What is Overfitting and Regularization in Machine Learning?
Overfitting
The phenomenon where the training loss decreases, but the test loss (or validation loss) does not decrease or rather increases is called overfitting.
Explanation
There is also a term called underfitting, which basically means the opposite, but frankly, it’s a meaningless term and not often used in practice.
A crucial point in machine learning is that the function trained with the available data must also work well with new data. Therefore, there is a term called generalization performance, referring to the model’s performance on unseen data. If likening to entrance exams, a student who scores perfect on mock exams but performs poorly on the actual college entrance exam can be considered as having overfitted to the mock exam questions. On the other hand, a student who scores well on mock exams and similarly well on the actual exam has good generalization performance.
Regularization
Any method that modifies the algorithm to reduce the test loss (not training loss) is called regularization.1
Goodfellow defines regularization as “any modification we make to a learning algorithm that is intended to reduce its generalization error but not its training error.”
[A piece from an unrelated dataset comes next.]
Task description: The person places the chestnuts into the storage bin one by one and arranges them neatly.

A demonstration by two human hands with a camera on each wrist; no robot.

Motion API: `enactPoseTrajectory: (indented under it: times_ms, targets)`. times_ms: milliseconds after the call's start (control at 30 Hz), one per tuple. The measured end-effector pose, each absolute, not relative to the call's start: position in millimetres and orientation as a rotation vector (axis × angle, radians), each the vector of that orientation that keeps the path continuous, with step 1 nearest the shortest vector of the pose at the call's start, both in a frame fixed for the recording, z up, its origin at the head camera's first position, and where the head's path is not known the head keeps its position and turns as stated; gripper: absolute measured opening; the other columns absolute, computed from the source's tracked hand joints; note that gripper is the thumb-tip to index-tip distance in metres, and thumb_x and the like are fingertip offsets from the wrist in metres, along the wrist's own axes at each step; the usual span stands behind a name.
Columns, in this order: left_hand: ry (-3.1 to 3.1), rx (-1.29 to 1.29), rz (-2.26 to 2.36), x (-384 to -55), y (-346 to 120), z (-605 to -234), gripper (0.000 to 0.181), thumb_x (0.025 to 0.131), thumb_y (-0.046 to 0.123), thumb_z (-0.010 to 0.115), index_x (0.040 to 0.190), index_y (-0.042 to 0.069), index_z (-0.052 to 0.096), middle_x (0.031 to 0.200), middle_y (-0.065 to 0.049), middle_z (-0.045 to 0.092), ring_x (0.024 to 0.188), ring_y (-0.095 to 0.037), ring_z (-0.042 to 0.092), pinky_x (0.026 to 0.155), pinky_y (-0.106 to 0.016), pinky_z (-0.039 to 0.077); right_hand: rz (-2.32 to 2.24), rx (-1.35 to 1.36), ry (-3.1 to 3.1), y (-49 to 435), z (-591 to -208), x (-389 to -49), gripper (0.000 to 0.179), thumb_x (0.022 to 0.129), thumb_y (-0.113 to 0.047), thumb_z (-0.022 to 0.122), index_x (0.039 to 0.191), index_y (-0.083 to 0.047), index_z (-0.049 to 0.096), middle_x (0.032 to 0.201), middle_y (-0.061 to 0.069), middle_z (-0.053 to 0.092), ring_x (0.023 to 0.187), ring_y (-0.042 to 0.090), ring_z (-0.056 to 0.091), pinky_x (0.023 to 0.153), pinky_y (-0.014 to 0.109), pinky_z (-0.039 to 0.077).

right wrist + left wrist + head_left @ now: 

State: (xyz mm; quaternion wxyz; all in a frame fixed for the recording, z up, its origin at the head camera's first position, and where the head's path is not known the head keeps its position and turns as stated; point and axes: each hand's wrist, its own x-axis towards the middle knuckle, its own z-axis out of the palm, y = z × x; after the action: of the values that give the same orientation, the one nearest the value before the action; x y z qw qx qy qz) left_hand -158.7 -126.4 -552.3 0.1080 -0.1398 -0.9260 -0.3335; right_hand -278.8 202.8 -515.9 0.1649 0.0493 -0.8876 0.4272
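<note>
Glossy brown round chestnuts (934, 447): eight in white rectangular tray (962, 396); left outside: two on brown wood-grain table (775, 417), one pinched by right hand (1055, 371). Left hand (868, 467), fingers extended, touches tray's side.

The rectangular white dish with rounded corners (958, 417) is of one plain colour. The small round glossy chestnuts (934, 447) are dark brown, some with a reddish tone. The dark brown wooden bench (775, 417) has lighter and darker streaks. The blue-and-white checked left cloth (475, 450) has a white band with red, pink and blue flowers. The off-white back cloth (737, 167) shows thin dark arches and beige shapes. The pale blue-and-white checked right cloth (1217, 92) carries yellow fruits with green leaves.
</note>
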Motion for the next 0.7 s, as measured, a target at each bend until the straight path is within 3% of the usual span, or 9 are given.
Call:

In other words, all methods to prevent overfitting are collectively called regularization. The first encounter in machine learning or deep learning studies is usually dropout.
Types
- $\ell_{1}$ regularization
- $\ell_{2}$ regularization
- Weight decay
- Early stopping
- Dropout
- Batch normalization
- Label smoothing
- Data augmentation
- Flooding
See Also
- Standardization: Usually refers to the process in statistics of adjusting the mean of the data to $0$ and the variance to $1$.
- Normalization: Typically refers to the process of placing data within a specific range.
- Regularization: Usually refers to the process to prevent overfitting in machine learning.
Ian Goodfellow, Yoshua Bengio, and Aaron Courville. (2016) Deep Learning. MIT Press ↩︎